EXERCISE DESCRIPTION: Which lines below include "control"? Copy them all.

##############################

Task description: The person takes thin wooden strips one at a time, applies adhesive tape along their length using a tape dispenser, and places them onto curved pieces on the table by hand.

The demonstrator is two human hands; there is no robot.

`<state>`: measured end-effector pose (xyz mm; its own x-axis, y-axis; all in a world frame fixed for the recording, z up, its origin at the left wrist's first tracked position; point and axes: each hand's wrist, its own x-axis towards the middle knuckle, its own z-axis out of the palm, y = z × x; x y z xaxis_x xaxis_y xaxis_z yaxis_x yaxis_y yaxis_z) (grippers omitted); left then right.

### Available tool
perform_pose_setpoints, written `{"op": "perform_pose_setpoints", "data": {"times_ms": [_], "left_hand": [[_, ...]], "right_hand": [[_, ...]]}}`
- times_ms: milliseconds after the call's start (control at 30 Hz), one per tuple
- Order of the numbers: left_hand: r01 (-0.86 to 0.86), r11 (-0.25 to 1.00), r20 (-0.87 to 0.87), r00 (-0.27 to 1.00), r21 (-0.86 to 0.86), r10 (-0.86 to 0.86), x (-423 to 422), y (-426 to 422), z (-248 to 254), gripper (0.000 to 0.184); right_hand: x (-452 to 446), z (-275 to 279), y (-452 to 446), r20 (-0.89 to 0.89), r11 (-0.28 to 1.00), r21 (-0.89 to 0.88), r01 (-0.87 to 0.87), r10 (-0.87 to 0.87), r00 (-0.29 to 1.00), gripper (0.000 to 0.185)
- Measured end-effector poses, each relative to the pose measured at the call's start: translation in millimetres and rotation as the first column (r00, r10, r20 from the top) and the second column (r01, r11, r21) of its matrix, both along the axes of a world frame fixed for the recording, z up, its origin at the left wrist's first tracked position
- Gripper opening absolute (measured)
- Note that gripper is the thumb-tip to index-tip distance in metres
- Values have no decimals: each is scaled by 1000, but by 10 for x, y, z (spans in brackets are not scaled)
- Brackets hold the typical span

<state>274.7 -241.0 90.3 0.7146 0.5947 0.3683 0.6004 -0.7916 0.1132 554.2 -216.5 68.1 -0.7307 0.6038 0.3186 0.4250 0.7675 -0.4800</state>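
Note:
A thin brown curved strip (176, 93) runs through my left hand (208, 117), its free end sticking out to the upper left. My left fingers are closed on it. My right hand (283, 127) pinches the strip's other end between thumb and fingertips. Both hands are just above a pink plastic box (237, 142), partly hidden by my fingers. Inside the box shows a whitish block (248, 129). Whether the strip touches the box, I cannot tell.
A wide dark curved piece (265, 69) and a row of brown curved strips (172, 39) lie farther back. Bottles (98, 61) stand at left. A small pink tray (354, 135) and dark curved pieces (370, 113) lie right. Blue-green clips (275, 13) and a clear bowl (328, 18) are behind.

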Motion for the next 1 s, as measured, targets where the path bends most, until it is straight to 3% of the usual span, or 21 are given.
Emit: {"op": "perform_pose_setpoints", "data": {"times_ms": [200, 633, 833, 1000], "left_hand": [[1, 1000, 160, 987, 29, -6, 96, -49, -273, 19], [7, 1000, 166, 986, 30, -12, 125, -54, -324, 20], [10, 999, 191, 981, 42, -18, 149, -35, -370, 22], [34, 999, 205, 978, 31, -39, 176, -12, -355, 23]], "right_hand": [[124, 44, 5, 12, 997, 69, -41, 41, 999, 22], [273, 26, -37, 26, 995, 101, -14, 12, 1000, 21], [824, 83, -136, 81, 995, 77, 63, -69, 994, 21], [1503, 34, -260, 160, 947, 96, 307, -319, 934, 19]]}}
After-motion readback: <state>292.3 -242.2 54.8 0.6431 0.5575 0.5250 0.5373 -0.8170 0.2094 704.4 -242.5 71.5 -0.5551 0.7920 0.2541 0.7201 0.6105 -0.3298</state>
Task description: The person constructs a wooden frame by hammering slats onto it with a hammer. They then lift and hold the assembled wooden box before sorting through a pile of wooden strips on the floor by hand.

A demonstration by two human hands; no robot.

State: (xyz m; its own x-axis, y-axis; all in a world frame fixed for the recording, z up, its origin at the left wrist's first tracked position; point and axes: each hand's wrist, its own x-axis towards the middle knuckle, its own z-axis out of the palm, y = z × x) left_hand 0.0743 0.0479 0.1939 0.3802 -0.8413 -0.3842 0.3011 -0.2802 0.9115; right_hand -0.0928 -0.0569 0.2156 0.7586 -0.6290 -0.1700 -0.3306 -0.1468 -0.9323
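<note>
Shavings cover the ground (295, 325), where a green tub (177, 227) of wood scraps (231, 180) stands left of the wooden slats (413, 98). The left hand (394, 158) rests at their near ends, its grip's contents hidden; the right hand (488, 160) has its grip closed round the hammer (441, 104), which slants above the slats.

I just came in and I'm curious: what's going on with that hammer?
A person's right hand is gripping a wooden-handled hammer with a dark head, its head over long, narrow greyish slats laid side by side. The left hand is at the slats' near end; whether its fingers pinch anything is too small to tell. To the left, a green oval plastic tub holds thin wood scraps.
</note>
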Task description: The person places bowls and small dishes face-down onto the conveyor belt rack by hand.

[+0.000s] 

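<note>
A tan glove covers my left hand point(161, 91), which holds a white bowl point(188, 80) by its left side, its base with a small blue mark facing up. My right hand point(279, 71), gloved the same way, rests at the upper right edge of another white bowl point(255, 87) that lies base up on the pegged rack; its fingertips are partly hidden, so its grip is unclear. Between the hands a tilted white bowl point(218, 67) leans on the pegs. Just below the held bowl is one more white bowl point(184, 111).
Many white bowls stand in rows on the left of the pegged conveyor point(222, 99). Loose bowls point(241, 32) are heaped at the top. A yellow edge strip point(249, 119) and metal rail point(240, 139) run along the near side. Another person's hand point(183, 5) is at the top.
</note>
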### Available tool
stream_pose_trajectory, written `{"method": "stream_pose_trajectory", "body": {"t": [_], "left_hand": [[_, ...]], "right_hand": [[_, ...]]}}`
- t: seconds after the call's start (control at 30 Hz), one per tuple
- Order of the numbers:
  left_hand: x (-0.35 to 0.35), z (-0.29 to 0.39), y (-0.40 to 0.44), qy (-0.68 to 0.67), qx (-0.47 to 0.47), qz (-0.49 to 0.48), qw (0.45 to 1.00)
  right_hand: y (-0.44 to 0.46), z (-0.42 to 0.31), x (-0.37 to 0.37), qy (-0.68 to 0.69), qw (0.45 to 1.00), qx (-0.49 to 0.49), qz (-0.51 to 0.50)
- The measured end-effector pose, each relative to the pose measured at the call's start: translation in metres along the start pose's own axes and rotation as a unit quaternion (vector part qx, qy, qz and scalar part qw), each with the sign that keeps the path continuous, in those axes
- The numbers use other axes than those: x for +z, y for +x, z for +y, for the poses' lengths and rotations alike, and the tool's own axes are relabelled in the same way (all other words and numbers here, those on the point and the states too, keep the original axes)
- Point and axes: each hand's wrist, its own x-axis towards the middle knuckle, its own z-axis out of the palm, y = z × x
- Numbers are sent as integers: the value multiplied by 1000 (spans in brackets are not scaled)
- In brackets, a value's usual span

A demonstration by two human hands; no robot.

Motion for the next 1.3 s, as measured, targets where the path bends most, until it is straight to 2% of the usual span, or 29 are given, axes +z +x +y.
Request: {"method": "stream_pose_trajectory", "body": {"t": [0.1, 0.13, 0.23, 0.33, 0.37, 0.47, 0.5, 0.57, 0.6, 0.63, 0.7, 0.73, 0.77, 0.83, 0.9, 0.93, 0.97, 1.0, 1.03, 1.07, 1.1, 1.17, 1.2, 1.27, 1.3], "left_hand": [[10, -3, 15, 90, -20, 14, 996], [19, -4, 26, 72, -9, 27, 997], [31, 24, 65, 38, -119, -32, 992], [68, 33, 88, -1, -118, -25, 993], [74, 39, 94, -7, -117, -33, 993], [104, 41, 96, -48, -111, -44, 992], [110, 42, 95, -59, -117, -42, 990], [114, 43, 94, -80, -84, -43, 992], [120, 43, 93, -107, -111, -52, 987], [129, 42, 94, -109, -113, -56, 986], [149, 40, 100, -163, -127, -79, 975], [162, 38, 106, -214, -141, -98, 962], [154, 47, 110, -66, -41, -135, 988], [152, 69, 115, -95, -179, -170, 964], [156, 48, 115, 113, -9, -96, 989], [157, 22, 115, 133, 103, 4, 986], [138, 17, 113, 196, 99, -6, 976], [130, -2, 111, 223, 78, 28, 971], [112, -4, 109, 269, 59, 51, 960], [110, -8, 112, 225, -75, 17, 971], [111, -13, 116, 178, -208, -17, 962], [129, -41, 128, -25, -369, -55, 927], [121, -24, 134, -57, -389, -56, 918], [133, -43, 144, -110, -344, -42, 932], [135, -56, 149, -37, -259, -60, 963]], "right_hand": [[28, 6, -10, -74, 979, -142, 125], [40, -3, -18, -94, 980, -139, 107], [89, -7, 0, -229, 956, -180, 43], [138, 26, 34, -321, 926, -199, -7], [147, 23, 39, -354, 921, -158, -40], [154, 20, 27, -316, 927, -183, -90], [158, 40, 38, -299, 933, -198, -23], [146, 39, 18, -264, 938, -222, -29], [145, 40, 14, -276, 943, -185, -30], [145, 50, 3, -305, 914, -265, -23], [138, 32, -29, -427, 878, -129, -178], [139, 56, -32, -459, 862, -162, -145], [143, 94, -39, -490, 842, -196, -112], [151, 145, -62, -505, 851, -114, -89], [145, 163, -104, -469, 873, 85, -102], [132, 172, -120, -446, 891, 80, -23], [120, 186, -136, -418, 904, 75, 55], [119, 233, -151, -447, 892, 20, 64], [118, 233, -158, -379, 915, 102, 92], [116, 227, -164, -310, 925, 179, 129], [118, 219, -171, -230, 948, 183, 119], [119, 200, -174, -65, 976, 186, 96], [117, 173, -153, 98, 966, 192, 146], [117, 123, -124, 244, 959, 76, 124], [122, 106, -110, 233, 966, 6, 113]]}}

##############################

ANSWER:
- times_ms: milliseconds after the call's start (control at 30 Hz), one per tuple
- t: seconds after the call's start (control at 30 Hz), one per tuple

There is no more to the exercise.